第58話 失墜の悪魔
天候が狂い始めているのは"失墜"の力の影響だろう。
彼は環境を軸にした術を多用する。
悪魔の使う能力の中でも無難な部類だが、特に"失墜"は精度が高い。
名の支配は克服はしていないものの、実力は一級品であった。
(だいぶ昂ぶっているようだ)
私は失墜の悪魔を観察しながら思う。
一方で少年は、驚きと困惑を覚えていた。
「不死身ってことは、ペナンスでも勝てないのか!?」
「違いますよ。殺せないだけで、我々の地力には雲泥の差がありますから。君の隣にいるのは世界最悪の怪物――悪魔の中でも異端中の異端なのです。

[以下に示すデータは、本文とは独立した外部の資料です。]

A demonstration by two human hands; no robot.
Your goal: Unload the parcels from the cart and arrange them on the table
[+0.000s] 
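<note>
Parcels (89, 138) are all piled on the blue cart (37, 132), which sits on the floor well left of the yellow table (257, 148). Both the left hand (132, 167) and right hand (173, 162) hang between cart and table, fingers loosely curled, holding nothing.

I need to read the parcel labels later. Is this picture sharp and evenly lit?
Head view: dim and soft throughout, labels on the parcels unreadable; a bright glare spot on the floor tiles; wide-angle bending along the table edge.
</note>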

そんな彼でも僕は殺せませんが」
失墜の悪魔は流暢に語る。
その顔は余裕の笑みを浮かべていた。
私を怪物扱いする割には微塵も怯えが見られなかった。
(よほど自信があるらしいな)
でなければ堂々と現れることもないだろう。
私は彼の誇る不死身について、少年に説明する。
「今代の"失墜"は転生の周期が極端に早く、魂の修復力も高い。ここで私が殺しても、すぐに近くで蘇ることができる」
「殺しても死なないってことか……」
「その通り。だから不死身と呼ばれているのですよ」
"失墜"は悠々と述べる。
彼は他の悪魔からも嫌われている。
そのため何度となく消滅を狙った強襲を受けているが、いずれも失敗していた。
魂が頑丈すぎる"失墜"はすぐに復活して報復に移ることができるのだ。
私は粘液の鉈を生み出しながら告げる。
「お前とは何度も戦って対処法を心得ている。再生力を削いで半殺しにするか、魂の修復が追い付かない速度で破壊し続ければいい。消滅はさせられないにしても、契約履行までは無力化できる」
「そう簡単にいくと思いますか?」
「どうも思わない。たとえ不利でも押し通すまでだ」
構えを取った私は、小声で少年に指示をする。
「援護に回ってくれ。奴の注意は私が引きつける」
「分かった」
頷く少年を見ると同時に私は動き出した。
粘液の濁流を発して"失墜"を呑み込みにかかる。
エルフの怨念が練り込まれた濁流は、怨嗟の声を上げながら大地を蹂躙していく。
その先に立つ"失墜"は、軽々と跳躍して上空に逃れた。
彼は空中を歩きながら濁流を俯瞰する。
「怨念を溜め込んだ粘液の操作……相変わらず悪趣味ですねぇ」
「私にはこれしかない」
そう返した私は、跳び上がって鉈で斬りかかった。
往復させた刃が"失墜"の首と腹を薙ぐ。
しかし傷は瞬時に塞がった。
魂の修復速度を肉体にも共有させているのだ。
斬られた箇所を撫でた"失墜"は、感心した顔で呟く。
「おっ、速くなってますね」
「復讐には力が必要だ」
「あなたの場合は過剰でしょうに」
嘲笑する"失墜"が小さく指を振る。
刹那、降り注ぐ稲妻が私の身体を連続で打った。